---- DATASET EXTRACT
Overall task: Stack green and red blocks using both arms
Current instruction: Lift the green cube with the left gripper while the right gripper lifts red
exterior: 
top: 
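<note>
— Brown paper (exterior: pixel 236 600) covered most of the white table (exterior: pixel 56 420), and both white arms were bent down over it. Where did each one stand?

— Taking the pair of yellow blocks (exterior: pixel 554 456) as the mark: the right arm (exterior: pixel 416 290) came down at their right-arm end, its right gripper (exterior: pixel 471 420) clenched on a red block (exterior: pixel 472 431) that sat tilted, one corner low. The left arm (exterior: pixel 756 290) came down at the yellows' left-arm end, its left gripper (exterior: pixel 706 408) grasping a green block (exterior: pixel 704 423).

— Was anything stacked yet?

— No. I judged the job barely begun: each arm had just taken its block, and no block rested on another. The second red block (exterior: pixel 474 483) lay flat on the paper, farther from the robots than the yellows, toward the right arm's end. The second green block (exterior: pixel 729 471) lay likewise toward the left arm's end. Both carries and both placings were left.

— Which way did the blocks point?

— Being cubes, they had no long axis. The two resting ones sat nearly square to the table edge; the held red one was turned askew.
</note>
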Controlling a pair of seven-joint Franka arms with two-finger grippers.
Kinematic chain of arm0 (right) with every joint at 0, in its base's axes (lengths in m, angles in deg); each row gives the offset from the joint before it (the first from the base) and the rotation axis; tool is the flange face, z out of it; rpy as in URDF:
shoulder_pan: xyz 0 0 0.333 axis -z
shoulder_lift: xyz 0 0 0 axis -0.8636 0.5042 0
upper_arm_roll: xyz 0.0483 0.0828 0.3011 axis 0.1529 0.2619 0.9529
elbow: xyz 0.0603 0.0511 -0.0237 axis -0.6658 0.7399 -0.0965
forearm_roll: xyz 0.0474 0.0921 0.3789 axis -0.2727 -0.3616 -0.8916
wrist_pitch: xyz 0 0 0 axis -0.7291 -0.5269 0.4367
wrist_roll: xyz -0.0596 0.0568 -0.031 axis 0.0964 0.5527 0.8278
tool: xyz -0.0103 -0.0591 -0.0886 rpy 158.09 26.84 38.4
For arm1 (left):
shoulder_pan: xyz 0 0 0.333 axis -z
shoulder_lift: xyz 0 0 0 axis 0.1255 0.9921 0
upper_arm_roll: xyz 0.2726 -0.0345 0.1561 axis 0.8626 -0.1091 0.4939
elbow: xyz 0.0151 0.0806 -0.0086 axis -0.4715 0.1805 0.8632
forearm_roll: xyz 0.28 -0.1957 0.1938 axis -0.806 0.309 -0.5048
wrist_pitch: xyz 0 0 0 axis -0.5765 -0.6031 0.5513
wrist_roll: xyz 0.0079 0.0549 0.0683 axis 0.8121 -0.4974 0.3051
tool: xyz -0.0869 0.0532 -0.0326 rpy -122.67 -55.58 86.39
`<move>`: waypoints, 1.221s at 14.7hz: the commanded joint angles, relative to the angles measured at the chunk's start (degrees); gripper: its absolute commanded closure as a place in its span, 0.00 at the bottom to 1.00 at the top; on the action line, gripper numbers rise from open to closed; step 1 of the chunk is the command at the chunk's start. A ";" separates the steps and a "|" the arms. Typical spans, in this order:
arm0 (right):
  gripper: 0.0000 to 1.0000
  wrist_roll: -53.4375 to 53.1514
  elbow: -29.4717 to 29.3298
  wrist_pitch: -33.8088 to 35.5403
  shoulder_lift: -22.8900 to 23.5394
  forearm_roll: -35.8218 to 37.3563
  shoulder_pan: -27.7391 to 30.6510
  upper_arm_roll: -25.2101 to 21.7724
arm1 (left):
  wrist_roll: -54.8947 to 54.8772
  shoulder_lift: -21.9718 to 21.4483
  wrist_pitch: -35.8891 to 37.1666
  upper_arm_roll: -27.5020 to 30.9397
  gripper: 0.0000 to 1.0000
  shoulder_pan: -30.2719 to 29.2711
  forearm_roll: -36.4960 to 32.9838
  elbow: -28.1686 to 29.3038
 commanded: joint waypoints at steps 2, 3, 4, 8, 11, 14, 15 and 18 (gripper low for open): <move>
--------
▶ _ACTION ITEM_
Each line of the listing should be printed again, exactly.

▶ _REPLY_
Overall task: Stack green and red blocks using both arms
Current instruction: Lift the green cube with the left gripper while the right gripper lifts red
exterior: 
top: 
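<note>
— Brown paper (exterior: pixel 236 600) covered most of the white table (exterior: pixel 56 420), and both white arms were bent down over it. Where did each one stand?

— Taking the pair of yellow blocks (exterior: pixel 554 456) as the mark: the right arm (exterior: pixel 416 290) came down at their right-arm end, its right gripper (exterior: pixel 471 420) clenched on a red block (exterior: pixel 472 431) that sat tilted, one corner low. The left arm (exterior: pixel 756 290) came down at the yellows' left-arm end, its left gripper (exterior: pixel 706 408) grasping a green block (exterior: pixel 704 423).

— Was anything stacked yet?

— No. I judged the job barely begun: each arm had just taken its block, and no block rested on another. The second red block (exterior: pixel 474 483) lay flat on the paper, farther from the robots than the yellows, toward the right arm's end. The second green block (exterior: pixel 729 471) lay likewise toward the left arm's end. Both carries and both placings were left.

— Which way did the blocks point?

— Being cubes, they had no long axis. The two resting ones sat nearly square to the table edge; the held red one was turned askew.
</note>
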Controlling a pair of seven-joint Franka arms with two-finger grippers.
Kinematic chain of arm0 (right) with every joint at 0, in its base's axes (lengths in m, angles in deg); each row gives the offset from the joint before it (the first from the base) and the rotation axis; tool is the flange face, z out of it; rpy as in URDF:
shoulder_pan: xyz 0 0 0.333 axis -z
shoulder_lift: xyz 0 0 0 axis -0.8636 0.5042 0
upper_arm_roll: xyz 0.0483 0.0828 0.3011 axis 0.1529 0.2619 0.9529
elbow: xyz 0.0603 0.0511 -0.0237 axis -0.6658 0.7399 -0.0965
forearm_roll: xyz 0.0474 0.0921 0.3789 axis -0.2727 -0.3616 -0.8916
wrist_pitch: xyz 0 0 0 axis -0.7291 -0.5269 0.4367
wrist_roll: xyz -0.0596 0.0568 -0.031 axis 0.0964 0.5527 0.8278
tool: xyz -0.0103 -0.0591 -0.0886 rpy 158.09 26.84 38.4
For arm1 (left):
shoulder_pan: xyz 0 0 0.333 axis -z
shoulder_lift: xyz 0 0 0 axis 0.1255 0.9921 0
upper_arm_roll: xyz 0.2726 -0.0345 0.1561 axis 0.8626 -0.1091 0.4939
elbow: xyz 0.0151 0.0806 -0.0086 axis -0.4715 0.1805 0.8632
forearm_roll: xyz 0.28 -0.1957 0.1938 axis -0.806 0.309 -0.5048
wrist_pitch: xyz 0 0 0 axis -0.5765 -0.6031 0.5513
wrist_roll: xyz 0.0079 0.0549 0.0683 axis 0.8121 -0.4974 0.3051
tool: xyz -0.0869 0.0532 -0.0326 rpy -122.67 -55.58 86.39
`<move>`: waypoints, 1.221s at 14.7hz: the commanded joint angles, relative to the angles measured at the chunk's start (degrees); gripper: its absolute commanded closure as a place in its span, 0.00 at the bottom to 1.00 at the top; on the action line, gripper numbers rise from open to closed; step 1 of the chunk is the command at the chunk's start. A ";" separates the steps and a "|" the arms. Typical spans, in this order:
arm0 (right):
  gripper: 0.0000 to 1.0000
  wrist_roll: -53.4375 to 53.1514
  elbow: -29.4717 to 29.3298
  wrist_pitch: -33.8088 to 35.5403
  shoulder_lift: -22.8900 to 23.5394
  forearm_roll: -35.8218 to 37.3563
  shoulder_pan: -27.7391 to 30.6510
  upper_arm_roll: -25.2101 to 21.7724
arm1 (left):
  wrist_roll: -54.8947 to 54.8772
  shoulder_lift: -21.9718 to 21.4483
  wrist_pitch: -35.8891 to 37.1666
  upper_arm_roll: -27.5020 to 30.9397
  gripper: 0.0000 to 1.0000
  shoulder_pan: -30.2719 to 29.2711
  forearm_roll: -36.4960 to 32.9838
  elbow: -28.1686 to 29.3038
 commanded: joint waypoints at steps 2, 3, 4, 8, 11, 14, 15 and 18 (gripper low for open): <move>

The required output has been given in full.